> Work to complete
Of the entries below, copy only those lines that contain the word "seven".

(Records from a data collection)
┄┄┄┄┄┄┄┄┄┄

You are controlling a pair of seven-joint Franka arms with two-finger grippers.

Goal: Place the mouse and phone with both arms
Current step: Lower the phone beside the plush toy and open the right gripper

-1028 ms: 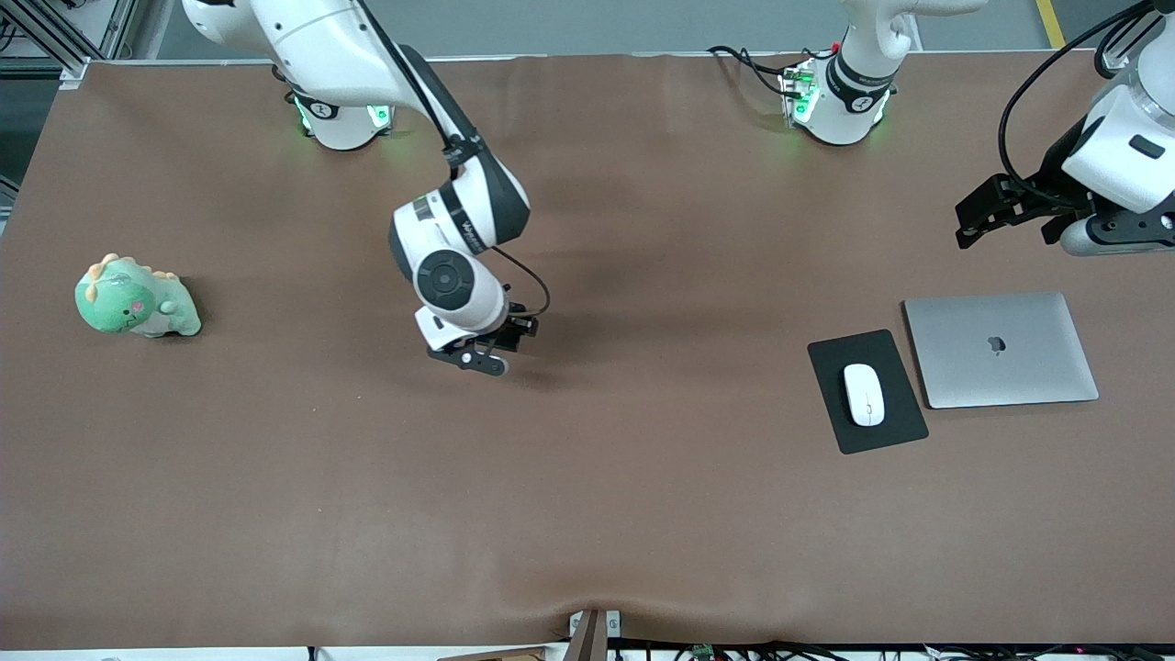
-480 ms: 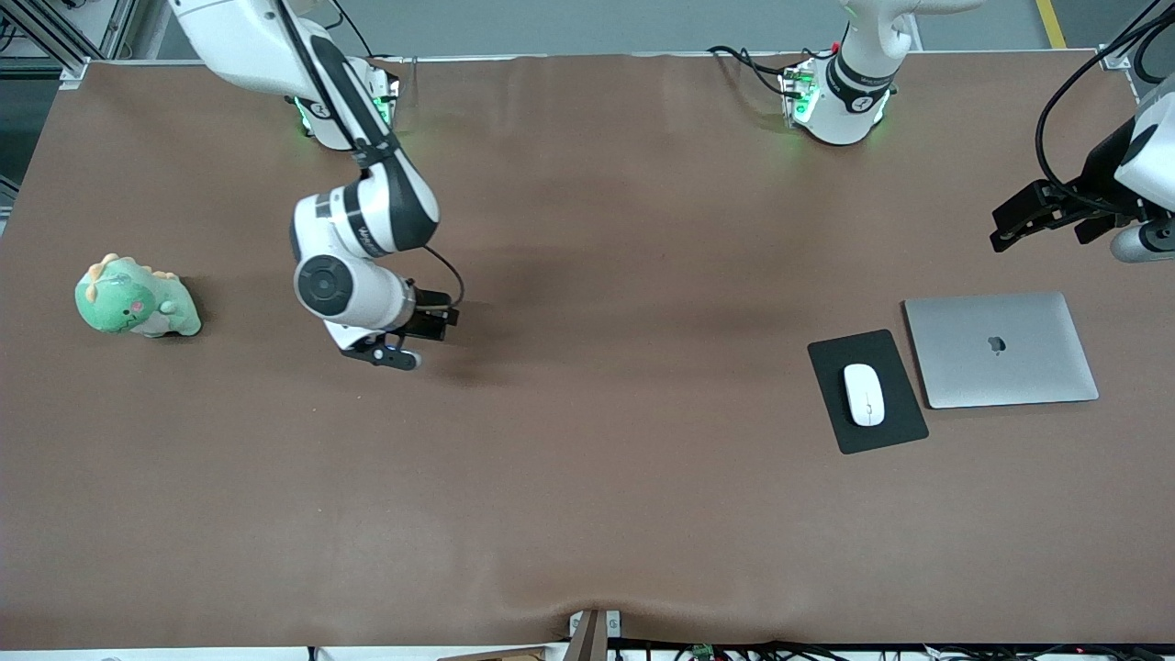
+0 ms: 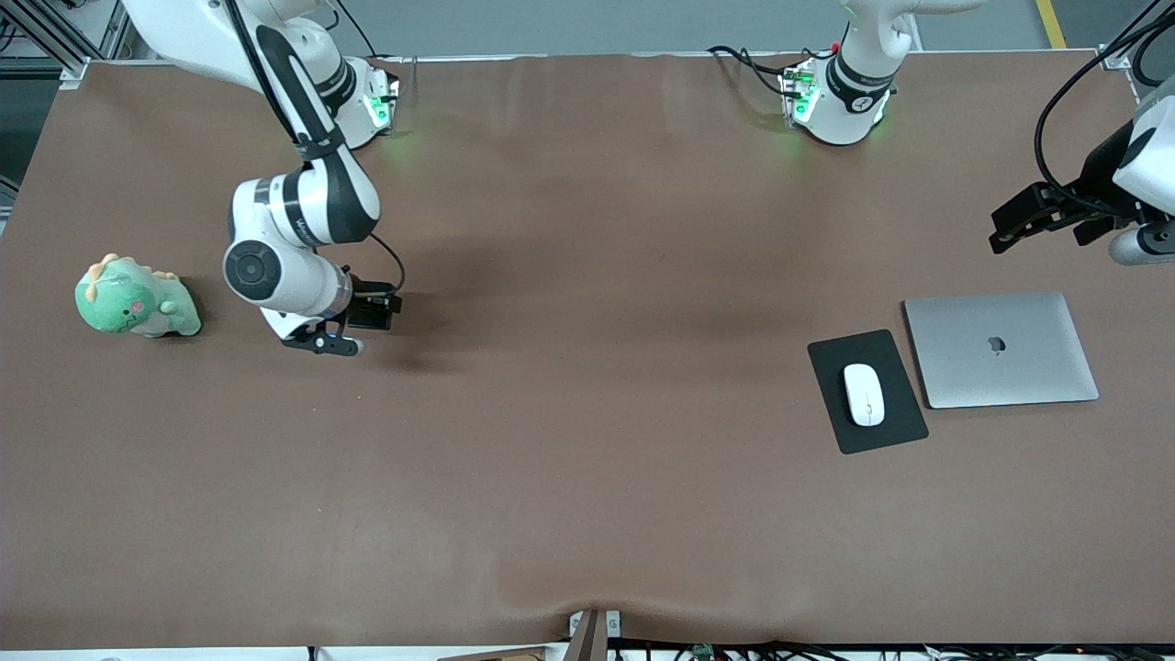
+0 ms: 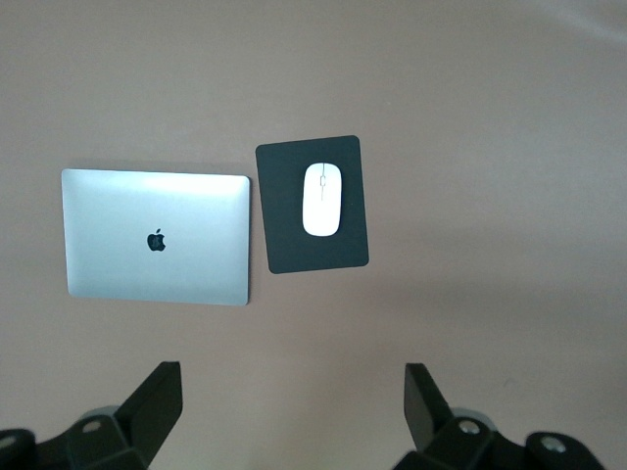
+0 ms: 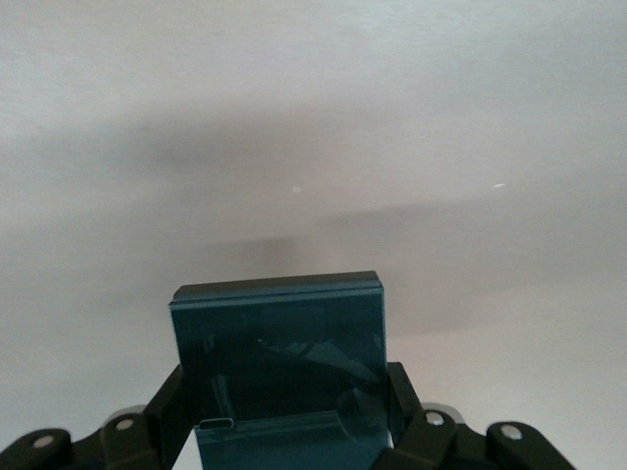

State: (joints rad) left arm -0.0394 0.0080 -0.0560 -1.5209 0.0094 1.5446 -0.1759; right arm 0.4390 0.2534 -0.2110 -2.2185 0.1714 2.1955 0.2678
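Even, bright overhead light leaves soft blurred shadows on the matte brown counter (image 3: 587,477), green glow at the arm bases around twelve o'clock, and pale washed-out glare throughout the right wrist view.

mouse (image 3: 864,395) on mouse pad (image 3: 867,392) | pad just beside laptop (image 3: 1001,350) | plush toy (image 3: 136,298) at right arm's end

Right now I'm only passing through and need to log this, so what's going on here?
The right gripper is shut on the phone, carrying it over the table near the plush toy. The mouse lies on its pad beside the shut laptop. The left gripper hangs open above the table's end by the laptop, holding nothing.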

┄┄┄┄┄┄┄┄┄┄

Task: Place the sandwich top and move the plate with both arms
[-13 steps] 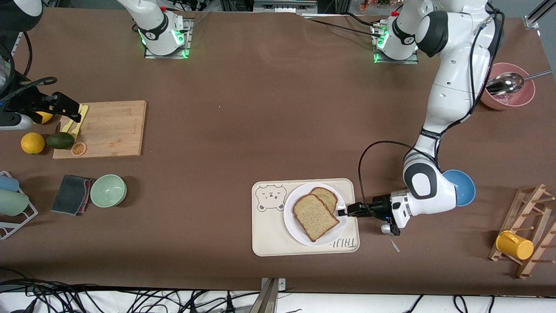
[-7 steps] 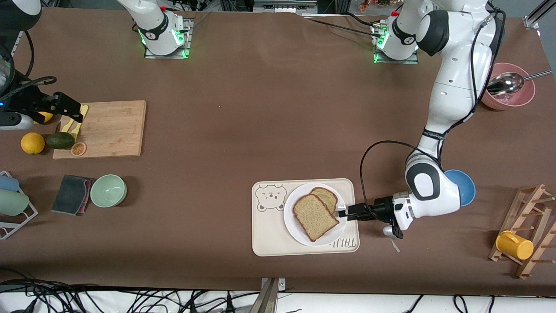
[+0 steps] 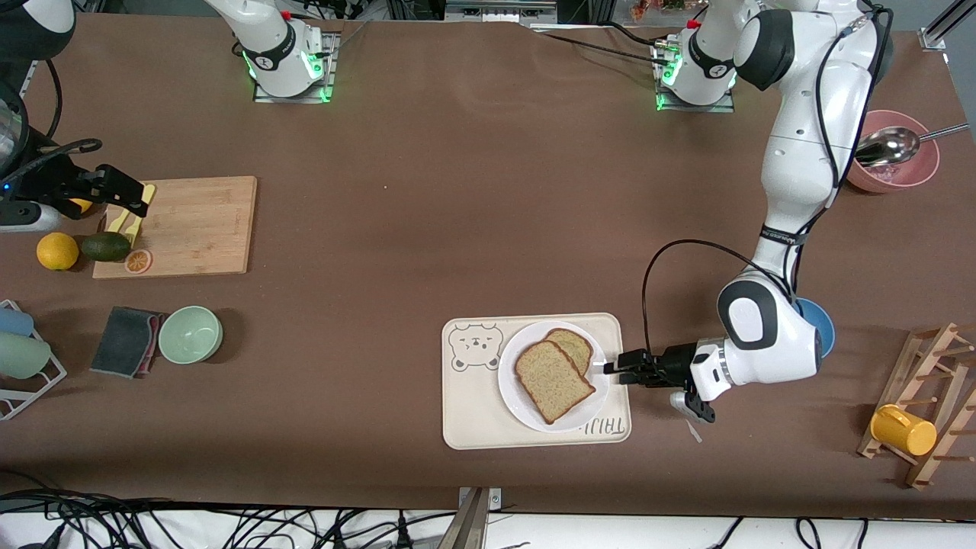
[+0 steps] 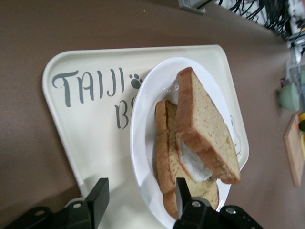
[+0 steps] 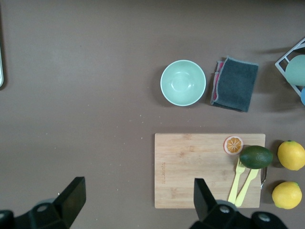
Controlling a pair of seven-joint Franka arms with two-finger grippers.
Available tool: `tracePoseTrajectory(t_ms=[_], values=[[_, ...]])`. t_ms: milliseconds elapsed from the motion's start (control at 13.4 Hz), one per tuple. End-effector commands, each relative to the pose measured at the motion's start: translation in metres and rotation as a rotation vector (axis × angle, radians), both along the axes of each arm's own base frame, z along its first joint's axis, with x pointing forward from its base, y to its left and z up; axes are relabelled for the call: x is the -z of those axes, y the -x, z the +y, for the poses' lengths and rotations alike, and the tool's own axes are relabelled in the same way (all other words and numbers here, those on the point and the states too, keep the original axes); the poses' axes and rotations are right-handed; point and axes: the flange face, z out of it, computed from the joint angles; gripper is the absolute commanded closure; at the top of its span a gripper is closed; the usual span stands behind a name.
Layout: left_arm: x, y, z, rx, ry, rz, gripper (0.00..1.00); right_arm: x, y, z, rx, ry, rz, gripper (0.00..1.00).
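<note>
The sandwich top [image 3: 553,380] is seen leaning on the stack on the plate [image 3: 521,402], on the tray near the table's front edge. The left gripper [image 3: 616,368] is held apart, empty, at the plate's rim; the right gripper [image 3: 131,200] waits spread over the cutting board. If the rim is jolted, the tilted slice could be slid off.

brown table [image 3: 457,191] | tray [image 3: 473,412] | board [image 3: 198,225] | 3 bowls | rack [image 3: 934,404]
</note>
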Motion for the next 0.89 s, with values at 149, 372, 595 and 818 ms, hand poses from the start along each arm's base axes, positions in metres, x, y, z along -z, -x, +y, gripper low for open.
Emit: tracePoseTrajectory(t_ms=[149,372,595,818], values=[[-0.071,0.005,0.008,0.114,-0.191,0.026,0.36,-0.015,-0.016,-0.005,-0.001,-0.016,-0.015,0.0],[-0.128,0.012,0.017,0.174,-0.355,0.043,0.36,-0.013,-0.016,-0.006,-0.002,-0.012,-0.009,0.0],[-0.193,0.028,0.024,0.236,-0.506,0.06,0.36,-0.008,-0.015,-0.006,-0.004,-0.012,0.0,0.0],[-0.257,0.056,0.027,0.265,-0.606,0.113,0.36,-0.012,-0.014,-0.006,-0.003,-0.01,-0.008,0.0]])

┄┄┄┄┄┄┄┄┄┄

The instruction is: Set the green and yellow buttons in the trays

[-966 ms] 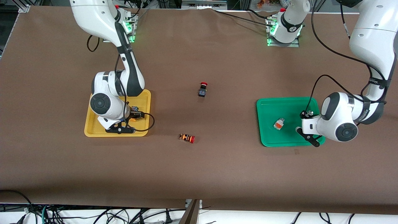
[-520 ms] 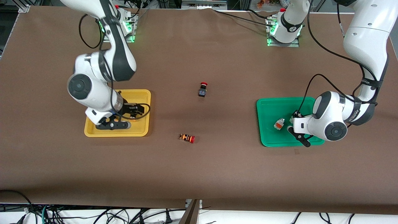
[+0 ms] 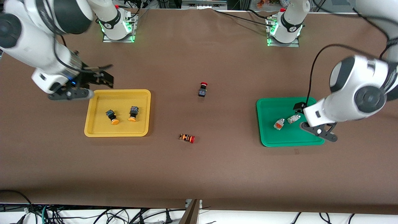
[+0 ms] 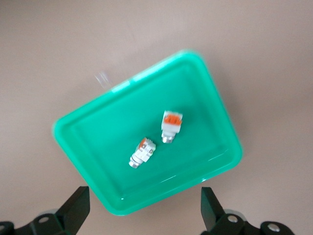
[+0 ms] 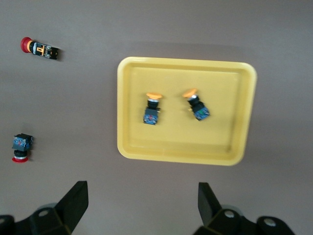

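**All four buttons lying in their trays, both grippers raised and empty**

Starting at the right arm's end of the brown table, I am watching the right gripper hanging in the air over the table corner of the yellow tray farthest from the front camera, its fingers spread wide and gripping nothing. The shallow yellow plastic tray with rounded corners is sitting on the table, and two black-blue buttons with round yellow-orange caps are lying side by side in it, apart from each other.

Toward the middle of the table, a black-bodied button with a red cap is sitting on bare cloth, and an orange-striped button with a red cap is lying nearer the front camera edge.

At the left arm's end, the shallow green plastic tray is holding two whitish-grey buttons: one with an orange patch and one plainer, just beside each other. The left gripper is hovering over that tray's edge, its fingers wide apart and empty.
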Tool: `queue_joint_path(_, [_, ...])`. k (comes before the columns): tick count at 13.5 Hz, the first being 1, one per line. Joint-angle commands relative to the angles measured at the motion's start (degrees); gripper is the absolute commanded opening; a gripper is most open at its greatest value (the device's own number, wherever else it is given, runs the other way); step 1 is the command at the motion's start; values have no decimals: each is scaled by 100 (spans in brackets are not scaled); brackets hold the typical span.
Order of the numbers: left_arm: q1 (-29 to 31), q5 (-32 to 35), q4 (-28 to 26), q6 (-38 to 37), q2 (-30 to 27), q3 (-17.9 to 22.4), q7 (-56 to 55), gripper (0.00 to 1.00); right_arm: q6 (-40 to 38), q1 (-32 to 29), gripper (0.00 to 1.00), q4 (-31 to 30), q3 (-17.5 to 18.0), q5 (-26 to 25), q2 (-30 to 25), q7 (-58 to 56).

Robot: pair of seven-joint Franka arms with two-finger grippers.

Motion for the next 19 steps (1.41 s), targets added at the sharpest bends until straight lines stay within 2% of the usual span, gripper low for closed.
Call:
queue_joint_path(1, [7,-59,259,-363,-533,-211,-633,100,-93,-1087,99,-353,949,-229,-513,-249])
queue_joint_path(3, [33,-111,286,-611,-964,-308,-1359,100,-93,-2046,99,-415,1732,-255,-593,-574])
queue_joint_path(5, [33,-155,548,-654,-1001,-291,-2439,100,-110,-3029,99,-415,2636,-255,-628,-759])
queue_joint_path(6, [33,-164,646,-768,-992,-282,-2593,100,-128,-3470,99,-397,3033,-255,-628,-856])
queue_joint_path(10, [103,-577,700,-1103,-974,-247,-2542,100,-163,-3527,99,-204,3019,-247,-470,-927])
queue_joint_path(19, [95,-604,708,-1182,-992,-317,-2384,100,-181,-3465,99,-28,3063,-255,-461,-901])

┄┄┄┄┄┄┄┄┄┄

> Solution
You are controlling a pair of seven-joint Franka arms with two-finger grippers.
Controlling a pair of seven-joint Franka arms with two-finger grippers.
Robot: pair of seven-joint Franka arms with two-finger grippers.

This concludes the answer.